[Work instructions]
Transcribe the listing exactly, skipping every picture.

[Supplied data]

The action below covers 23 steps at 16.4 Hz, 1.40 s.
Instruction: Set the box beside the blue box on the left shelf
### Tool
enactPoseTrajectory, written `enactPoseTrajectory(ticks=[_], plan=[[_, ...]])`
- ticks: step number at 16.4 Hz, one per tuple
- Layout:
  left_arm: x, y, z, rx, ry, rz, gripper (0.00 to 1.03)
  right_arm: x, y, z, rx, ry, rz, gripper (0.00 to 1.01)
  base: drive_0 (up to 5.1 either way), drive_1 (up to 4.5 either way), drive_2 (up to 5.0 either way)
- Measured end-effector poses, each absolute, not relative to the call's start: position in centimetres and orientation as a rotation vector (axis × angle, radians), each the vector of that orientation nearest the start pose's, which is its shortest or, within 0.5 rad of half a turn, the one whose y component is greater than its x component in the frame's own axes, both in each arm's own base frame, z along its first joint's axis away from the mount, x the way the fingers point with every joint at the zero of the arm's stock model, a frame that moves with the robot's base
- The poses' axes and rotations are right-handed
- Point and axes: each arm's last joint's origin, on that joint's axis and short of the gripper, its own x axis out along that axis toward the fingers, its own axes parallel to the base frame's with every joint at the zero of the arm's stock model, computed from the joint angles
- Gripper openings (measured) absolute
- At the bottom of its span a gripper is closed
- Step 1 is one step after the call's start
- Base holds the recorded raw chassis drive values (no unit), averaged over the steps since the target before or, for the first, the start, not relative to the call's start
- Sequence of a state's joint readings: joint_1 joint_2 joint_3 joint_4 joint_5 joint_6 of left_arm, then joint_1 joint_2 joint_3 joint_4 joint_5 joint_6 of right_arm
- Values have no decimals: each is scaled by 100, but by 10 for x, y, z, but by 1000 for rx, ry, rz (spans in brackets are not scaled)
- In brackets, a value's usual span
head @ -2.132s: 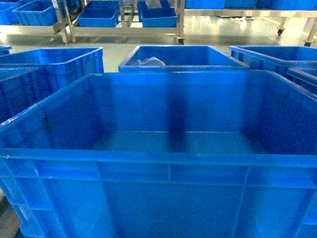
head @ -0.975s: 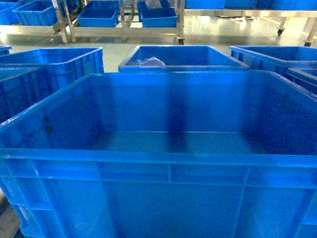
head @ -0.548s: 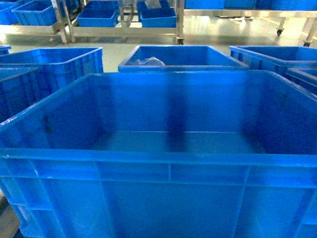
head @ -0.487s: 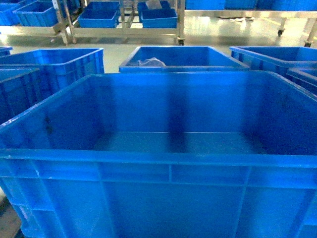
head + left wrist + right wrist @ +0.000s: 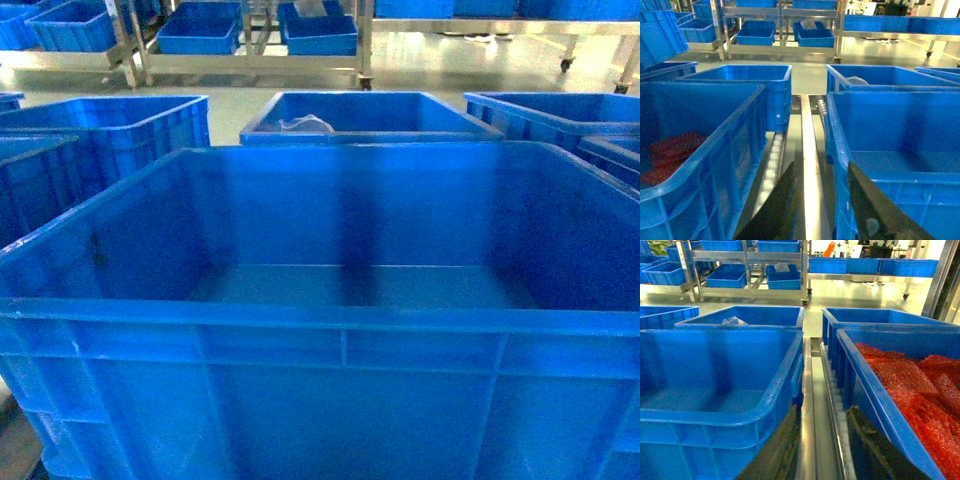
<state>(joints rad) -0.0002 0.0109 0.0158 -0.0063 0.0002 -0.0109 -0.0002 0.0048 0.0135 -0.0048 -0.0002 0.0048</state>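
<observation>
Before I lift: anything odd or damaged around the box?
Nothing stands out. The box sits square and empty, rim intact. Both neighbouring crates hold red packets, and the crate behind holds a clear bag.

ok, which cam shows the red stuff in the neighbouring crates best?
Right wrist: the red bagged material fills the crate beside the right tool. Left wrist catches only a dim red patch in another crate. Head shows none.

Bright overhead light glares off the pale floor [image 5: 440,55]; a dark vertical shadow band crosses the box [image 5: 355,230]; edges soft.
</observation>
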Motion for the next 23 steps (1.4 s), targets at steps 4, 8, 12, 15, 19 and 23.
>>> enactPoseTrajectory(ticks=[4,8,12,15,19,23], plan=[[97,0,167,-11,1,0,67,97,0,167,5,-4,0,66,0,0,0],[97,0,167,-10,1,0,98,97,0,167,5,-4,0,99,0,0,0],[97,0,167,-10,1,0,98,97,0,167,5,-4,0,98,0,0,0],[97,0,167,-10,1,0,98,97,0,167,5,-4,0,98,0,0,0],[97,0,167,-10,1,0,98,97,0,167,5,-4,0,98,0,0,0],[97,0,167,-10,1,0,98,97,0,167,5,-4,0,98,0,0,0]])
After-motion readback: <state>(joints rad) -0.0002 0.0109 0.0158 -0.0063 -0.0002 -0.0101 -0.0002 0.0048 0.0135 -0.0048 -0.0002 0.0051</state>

[Solution]
The action below covers 23 steps at 16.4 Hz, 1.40 s.
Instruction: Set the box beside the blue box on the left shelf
### Tool
enactPoseTrajectory, written `enactPoseTrajectory(ticks=[_], plan=[[_, ...]])`
- ticks: step number at 16.4 Hz, one per tuple
- Layout:
  left_arm: x, y, z, rx, ry, rz, gripper (0.00 to 1.03)
  right_arm: x, y, z, rx, ry, rz, gripper (0.00 to 1.01)
  base: drive_0 (up to 5.1 either way), drive_1 (up to 4.5 either way), drive_2 (up to 5.0 either way)
- Measured end-effector poses, each absolute, not relative to the call's start: position in centimetres and orientation as a rotation vector (axis × angle, radians), each the vector of that orientation nearest the start pose's, which is its shortest or, within 0.5 rad of half a turn, the one whose y component is greater than its x component in the frame's own axes, both in each arm's own base frame, z along its first joint's axis away from the mount, x the way the fingers point with every joint at the zero of the arm's stock model, a frame that moves with the robot's base
- The poses' axes and rotations are right-handed
- Point and axes: each arm's last joint's origin, on that joint's axis and short of the gripper, its own x axis out along that axis toward the fingers, its own axes parallel to the base frame's with every joint at the zero of the arm's stock model, computed from the joint angles
- Gripper openings (measured) absolute
- At the bottom of its span a gripper is closed
- Step 1 is one step after the call's start
- Base holds the recorded raw chassis drive values (no unit), averaged over the steps since the target before or, for the first, the start, not relative to the call's start
- Sequence of a state's joint readings: joint_1 joint_2 joint_3 joint_4 joint_5 joint_6 of left_arm, then joint_1 joint_2 joint_3 joint_4 joint_5 joint_6 of right_arm
- Values have no decimals: each is scaled by 100, but by 10 for x, y, z, but by 1000 for rx, ry, rz (spans in brackets are not scaled)
- In brackets, a value's usual span
head @ -2.132s: 
head @ -0.975s: 
head @ -0.548s: 
head @ -0.487s: 
head + left wrist + right wrist @ +0.000s: 
<state>(joints rad) -0.0002 0.0109 0.0158 -0.0063 0.0002 -0.0109 -0.0002 0.0048 0.0135 -0.0048 -0.0002 0.0048</state>
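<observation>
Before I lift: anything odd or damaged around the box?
Nothing stands out. The box sits square and empty, rim intact. Both neighbouring crates hold red packets, and the crate behind holds a clear bag.

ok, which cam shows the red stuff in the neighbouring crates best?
Right wrist: the red bagged material fills the crate beside the right tool. Left wrist catches only a dim red patch in another crate. Head shows none.

Bright overhead light glares off the pale floor [image 5: 440,55]; a dark vertical shadow band crosses the box [image 5: 355,230]; edges soft.
</observation>
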Motion for the next 23 steps (1.4 s), targets at steps 4, 8, 12, 15, 19 and 23.
>>> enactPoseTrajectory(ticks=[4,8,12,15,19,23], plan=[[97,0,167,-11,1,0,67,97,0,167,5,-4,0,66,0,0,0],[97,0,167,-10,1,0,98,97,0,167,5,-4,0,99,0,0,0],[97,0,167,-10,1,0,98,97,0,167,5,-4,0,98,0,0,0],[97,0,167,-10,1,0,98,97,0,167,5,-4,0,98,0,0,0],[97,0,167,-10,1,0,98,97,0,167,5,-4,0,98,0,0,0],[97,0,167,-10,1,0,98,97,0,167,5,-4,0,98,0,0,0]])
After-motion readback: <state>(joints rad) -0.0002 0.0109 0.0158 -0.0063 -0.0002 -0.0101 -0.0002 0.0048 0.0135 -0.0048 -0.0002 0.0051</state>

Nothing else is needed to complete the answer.